▶ **THE PROBLEM**: Read through the lines below and copy the ones holding the string "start".

──────────────────────────────

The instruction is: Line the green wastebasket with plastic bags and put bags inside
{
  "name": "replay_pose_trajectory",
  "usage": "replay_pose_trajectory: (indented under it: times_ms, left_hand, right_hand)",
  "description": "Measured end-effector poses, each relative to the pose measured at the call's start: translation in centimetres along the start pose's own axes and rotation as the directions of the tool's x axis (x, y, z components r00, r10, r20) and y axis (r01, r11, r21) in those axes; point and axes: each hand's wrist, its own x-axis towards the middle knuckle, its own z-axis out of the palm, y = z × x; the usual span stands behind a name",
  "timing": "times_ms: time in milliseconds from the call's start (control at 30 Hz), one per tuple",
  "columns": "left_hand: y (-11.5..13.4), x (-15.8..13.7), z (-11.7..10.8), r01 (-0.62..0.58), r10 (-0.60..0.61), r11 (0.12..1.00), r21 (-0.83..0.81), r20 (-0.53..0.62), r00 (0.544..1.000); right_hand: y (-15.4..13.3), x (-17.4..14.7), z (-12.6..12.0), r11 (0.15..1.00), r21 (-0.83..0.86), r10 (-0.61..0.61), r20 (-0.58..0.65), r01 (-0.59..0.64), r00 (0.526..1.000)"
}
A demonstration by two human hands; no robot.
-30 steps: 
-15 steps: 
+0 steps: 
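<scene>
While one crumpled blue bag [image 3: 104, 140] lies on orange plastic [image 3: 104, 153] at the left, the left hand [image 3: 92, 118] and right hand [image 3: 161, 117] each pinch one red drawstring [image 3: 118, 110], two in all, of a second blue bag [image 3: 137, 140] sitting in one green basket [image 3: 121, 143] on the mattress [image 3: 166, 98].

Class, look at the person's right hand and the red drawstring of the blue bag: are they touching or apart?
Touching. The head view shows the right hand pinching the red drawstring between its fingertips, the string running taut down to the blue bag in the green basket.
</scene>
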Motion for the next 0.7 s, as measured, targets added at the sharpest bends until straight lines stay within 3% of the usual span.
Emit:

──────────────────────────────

▶ **ANSWER FOR THIS EXERCISE**:
  "description": "Measured end-effector poses, each relative to the pose measured at the call's start: translation in centimetres along the start pose's own axes and rotation as the directions of the tool's x axis (x, y, z components r00, r10, r20) and y axis (r01, r11, r21) in those axes; point and axes: each hand's wrist, its own x-axis towards the middle knuckle, its own z-axis out of the palm, y = z × x; the usual span stands behind a name",
  "timing": "times_ms: time in milliseconds from the call's start (control at 30 Hz), one per tuple",

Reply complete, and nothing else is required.